LA PAGINA FACEBOOK DEL PRIMARIO:
“L’ONORE ED IL RISPETTO”
È’ tempo, per me, di un primo bilancio post-emergenza CoViD. Ho visto moltissimi operatori sanitari dare il massimo, vincendo, soprattutto nelle prime fasi, quando eravamo alle prese con qualcosa di ignoto, la paura di contagiarsi e portarlo a casa. A tutti loro va la mia stima. E ne ho visto alcuni nascondersi, ed a loro chiedo: perché hai scelto proprio questo mestiere? Ho visto tantissime persone darsi da fare, partecipare agli sforzi di noi operatori sanitari, supportarci, sostenerci, rifocillarci. A loro il mio smisurato grazie. E ne ho visto altre continuare la propria vita come se niente fosse, disinteressandosi in toto della tragedia sanitaria, sociale ed economica che ci ha colpiti, “forti” del loro egoismo. Mi fanno pena. Ad inizio epidemia qualcuno diceva “ne usciremo tutti migliori”; per me non è così, i migliori ne sono usciti ancora migliori ma i peggiori ne sono usciti davvero peggiori.”
COMMENTIRosella Cavo in Rabaglia:Grazie dott. Brunello Brunetto a lei e a tutti quelli “come” lei!”
Il dr. Brunetto non si è addentrato più di tanto, invece, rispondendo al vice caporettatore di Rai 3 Liguria, Stefano Picasso, nell’edizione delle 14 di mercoledì 27 maggio. Parole soft: “Mi dispiace solo che alcuni hanno fatto finta di niente come se ciò non li riguardasse…”. E’ la risposta a domanda, a sua volta, poco ‘intrigante’: “Ci sono state alcune prese di posizione sui social che hanno creato polemiche”. Forse metterla in polemica non fa buon servizio a quel sacrosanto e forse doveroso richiamo (se le cose sono andate così) in cui il primario Brunetto punta l’indice ed addita i camici bianchi che hanno preferito nascondersi. E possiamo essere sicuri sul fatto che coloro dai quali ‘attendo una risposta’ si guarderanno bene dall’uscire allo scoperto.
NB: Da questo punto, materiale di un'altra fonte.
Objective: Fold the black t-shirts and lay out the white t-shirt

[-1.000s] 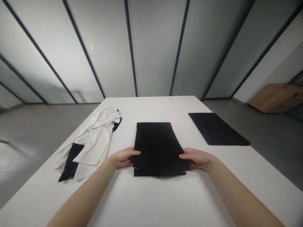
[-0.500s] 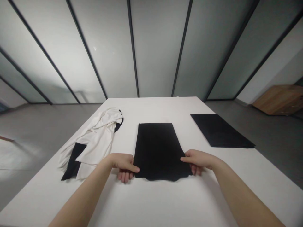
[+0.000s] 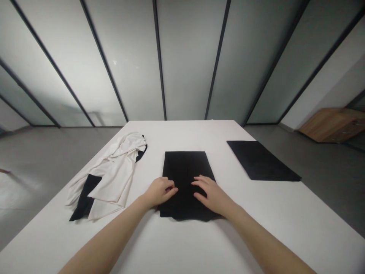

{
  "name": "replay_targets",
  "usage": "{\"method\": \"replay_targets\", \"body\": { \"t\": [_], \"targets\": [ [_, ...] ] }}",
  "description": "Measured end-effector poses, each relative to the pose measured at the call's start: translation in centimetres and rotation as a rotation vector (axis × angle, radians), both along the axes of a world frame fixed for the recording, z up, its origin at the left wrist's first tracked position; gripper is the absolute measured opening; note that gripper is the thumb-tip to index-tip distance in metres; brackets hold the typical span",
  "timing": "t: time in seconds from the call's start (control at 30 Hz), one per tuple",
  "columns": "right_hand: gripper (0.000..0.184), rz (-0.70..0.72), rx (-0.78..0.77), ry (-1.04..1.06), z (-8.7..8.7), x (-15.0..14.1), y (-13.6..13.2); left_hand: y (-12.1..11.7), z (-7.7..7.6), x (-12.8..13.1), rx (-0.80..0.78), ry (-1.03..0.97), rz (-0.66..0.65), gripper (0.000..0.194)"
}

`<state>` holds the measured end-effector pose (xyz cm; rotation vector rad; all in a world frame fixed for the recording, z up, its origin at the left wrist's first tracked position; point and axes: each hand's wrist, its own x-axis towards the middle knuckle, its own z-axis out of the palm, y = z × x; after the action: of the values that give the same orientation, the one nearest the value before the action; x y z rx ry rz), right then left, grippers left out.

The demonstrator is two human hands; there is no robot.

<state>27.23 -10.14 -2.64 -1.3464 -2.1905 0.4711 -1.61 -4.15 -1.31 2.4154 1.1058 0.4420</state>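
Note:
A folded black garment (image 3: 184,167) lies flat in front of me, its near edge wavy and its far edge straight. My left hand (image 3: 161,191) is over its left side, fingers loosely curled with a gap between thumb and fingertips. Over the right side is my right hand (image 3: 212,194), fingers spread and pointing inward. Neither hand grips the cloth; whether the fingertips touch it I cannot tell.
The white table (image 3: 182,247) carries a crumpled pile of white cloth (image 3: 116,171) with black pieces at the left. A flat folded black cloth (image 3: 264,161) lies by the right edge. Frosted panels stand beyond; a wooden cabinet (image 3: 332,125) is at the far right.
Both hands have let go of the garment's near side edges and moved inward over its top. The garment stays flat in the same place; the view has shifted slightly.

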Motion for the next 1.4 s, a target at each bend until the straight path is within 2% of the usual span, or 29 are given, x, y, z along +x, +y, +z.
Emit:
{"method": "replay_targets", "body": {
  "t": [0.1,0.2,0.27,0.37,0.47,0.57,0.6,0.67,0.73,0.8,0.87,0.93,1.03,1.13,1.27,1.33,1.4],
  "targets": [
    [0.050,0.042,-0.081,-0.124,-0.2,-0.5,-0.3,0.6,0.2,0.9,-0.032,0.096,0.018,0.039],
    [0.053,0.062,-0.128,-0.160,0.2,-0.5,-0.3,2.4,1.1,2.0,-0.118,0.111,0.020,0.042],
    [0.053,0.068,-0.132,-0.164,0.5,-0.4,-0.2,4.2,2.5,3.0,-0.224,0.124,-0.047,0.041],
    [0.052,0.066,-0.129,-0.177,0.8,-0.5,-0.2,7.3,5.9,5.3,-0.332,0.131,-0.114,0.037],
    [0.050,0.060,-0.126,-0.179,0.8,-0.6,-0.2,10.4,9.5,8.6,-0.130,-0.038,-0.066,0.037],
    [0.049,0.062,-0.122,-0.176,0.8,-0.6,-0.1,13.1,11.4,13.1,-0.006,-0.136,-0.012,0.037],
    [0.049,0.062,-0.124,-0.178,0.8,-0.6,-0.1,13.7,11.3,14.8,0.033,-0.158,0.042,0.037],
    [0.049,0.060,-0.129,-0.183,0.9,-0.5,-0.1,14.7,10.4,17.8,0.125,-0.171,0.163,0.037],
    [0.049,0.063,-0.132,-0.185,1.0,-0.5,-0.1,15.2,8.5,19.9,0.172,-0.116,0.243,0.037],
    [0.049,0.068,-0.135,-0.184,1.1,-0.4,-0.2,15.4,6.2,20.6,0.174,-0.006,0.213,0.035],
    [0.049,0.071,-0.142,-0.186,1.2,-0.3,-0.2,15.5,4.0,19.9,0.166,0.041,0.168,0.029],
    [0.050,0.076,-0.146,-0.186,1.2,-0.3,-0.2,15.5,2.4,17.8,0.168,0.045,0.145,0.025],
    [0.049,0.079,-0.141,-0.176,1.3,-0.2,-0.3,15.6,0.8,12.8,0.204,0.052,0.118,0.030],
    [0.049,0.074,-0.139,-0.172,1.4,-0.2,-0.3,14.8,-0.4,6.2,0.275,0.081,0.095,0.037],
    [0.048,0.071,-0.144,-0.191,1.8,-0.3,-0.3,10.9,-1.9,-2.2,0.302,0.018,0.042,0.038],
    [0.045,0.070,-0.136,-0.202,2.1,-0.4,-0.4,7.7,-2.5,-5.2,0.292,-0.002,0.026,0.040],
    [0.042,0.076,-0.116,-0.203,2.3,-0.4,-0.6,4.1,-2.8,-6.8,0.270,0.004,-0.003,0.042]
  ]
}}
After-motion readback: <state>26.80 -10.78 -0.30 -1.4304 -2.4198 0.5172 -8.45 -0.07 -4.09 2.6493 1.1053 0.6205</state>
Il riferimento non escluderebbe quella fratellanza massonica molto presente negli ospedali ponentini e che dovrebbe praticare il verbo della solidarietà e del buon esempio.
E’ un peccato, dunque, che ancora una volta il ‘giornalismo d’inchiesta’ non abbia svolto il suo ruolo. In Rai abbiamo eccellenti trasmissioni di approfondimento,  sanità pubblica e privata incluse. Ed uno spaccato esemplare di utile informazione per i cittadini è andato in rete lunedì sera (25 maggio) nell’ambito del giornalismo investigativo  con Sigfrido Ranucci e la squadra di Report.  In prima fila con inchieste e approfondimenti su politica, economia e società. A quando una puntata nel Savonese e Imperiese ? Per rimanere in casa nostra. Oppure non c’è nulla da approfondire. E allora meglio così. Certamente le parole scritte da Brunetto disegnano qualcosa di poco simpatico accaduto in ospedale in tempo di emergenza Covid.